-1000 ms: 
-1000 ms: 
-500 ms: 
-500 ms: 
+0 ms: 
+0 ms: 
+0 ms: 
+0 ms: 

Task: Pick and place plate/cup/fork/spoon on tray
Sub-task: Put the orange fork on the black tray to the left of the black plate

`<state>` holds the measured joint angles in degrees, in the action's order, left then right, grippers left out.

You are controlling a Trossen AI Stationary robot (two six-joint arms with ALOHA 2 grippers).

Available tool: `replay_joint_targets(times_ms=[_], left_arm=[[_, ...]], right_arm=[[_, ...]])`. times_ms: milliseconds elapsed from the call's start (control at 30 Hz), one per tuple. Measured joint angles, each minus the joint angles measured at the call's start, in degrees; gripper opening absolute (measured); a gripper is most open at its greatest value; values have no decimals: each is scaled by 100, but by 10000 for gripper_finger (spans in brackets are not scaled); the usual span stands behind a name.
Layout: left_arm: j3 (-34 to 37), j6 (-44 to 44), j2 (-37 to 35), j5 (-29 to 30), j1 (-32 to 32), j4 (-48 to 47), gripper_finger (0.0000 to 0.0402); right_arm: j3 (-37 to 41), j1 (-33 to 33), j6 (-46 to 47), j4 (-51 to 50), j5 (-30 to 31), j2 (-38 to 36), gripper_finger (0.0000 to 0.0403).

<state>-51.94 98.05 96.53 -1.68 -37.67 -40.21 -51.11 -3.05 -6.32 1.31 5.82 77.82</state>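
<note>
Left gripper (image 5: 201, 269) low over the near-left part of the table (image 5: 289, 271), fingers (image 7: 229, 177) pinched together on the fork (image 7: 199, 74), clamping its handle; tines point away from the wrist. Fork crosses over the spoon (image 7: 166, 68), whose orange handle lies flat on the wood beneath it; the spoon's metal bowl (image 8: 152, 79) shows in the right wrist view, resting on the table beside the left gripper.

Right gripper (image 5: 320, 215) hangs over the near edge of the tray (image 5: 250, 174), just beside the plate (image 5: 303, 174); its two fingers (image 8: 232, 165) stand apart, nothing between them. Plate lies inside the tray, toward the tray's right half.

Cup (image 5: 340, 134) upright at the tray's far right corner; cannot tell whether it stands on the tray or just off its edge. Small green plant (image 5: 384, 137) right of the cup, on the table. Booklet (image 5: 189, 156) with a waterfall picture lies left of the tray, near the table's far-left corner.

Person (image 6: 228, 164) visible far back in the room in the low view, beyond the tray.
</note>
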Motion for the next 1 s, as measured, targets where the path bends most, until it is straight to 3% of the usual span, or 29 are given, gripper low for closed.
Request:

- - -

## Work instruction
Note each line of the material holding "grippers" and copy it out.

## Output for this exercise
`<state>` holds the measured joint angles in degrees, in the action's order, left then right, grippers left out.
You are controlling a Trossen AI Stationary robot (two six-joint arms with ALOHA 2 grippers).

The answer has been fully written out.